The poor are still poor. Property speculators—and others—are as relatively rich as were those with an accepted position at the top of the social structure.
(Observer, 12.3.72).
This sudden revelation that Labour government, and he also, had flopped did not persuade Jenkins to abandon his candidature. Nor did it stop him, when Labour came back in 1974, imposing another dose of his failure on the working class by again accepting the job of Home Secretary. It seemed however that he was unsettled in that job, feeling that his svelte talents should have been more gratefully rewarded. He did not applaud Callaghan’s election to the leadership. Callaghan did not go to university, was breezy and avuncular and shows little knowledge of wine or table napery. And Labour’s new leader also showed scant regard for Jenkins; according to Alan Watkins (Observer 15.6.80), “Mr. Callaghan made it clear . . . that in his opinion Jenkins’s career in British politics was over.” This warring, it should be remembered, happened in a party whose grass roots members delude themselves that it stands for working class unity for socialism.

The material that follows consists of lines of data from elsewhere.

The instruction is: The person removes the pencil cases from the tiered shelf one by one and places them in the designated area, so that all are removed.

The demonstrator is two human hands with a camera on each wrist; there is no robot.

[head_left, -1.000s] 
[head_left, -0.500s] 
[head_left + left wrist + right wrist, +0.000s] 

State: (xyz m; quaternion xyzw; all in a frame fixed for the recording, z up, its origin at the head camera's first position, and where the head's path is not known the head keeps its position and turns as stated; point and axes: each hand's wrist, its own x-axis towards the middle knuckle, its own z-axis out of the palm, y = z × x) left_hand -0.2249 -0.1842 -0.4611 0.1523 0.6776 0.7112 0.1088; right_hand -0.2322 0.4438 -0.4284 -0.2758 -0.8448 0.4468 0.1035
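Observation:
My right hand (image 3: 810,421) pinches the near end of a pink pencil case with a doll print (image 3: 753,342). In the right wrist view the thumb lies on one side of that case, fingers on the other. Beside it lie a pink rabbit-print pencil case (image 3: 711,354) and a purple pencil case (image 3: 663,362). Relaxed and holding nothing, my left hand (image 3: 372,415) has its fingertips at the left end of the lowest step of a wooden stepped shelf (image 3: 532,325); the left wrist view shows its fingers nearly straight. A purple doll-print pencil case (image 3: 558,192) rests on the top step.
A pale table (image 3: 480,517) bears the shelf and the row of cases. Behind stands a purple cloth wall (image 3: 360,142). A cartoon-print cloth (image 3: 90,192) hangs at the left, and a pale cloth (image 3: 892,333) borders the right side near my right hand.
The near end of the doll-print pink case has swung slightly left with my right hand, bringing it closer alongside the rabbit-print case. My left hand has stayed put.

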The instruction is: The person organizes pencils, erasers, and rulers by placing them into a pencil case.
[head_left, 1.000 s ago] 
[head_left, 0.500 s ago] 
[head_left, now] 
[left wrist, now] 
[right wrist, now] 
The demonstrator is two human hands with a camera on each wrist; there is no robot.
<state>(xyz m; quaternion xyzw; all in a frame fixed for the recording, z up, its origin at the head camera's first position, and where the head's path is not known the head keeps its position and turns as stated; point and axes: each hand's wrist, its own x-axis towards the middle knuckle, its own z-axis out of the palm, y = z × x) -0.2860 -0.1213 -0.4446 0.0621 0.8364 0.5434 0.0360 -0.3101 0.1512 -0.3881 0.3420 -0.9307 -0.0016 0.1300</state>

In 1976, Jenkins showed what he thought of unity and of Labour’s crisis-ridden attempts to run capitalism. With the government reeling and listing in heavy waters, he was one of the first rats over the side, striking out for the calmer (and better paid) waters of the Presidency of the EEC. Labour’s irritation at this well-publicised evacuation was aggravated when they lost Jenkins's seat at the subsequent by-election. Some politicians fail. Others lose a fight. Some make mistakes. Jenkins proved that he is indeed someone special: he did all three.

Should he then be trusted? From the ashes he rises and invites the working class to degrade themselves under yet another style of capitalism. His 1979 Dimbleby Lecture, in which he spelt out the case for a Centre Party—and for himself as leader—listed the objects which could be “assisted” by such a party: to control the scope of the state; to offer consumers more say; to make the “nation” more “confident” and “outward looking”; to have class divisions “fade” and that same “nation” achieve a “renewed sense of cohesion and common purpose”. These stale platitudes spouted from a man who is supposed to be one of capitalism’s great political thinkers. It is difficult to imagine how anyone, no matter how ignorant, could offer anything less original or efficacious.

Jenkins’ temerity in putting himself, and his proposed Centre Party, forward illuminates one of the persistent fallacies which help to keep capitalism in being. The working class are at present convinced that leadership is necessary. This belief sometimes demands one style of leader blunt, abrasive, overwhelming like Ernie Bevin. And sometimes it demands another type — suave, smooth, underwhelming like Jenkins. It is time the workers rid themselves of this baseless, debilitating theory; the style and the personality of a leader is of no consequence. All of them are powerless to control capitalism, which means that, whoever thinks they are in charge of the system, it will continue to have its dehumanising way with the people who support it and who are deceived by the wheedling of its leaders.

So choosing between Jenkins and his Centre Party and the rest is meaningless; it is like stating a preference for your own executioner. We would do better to keep our heads—and to trust ourselves.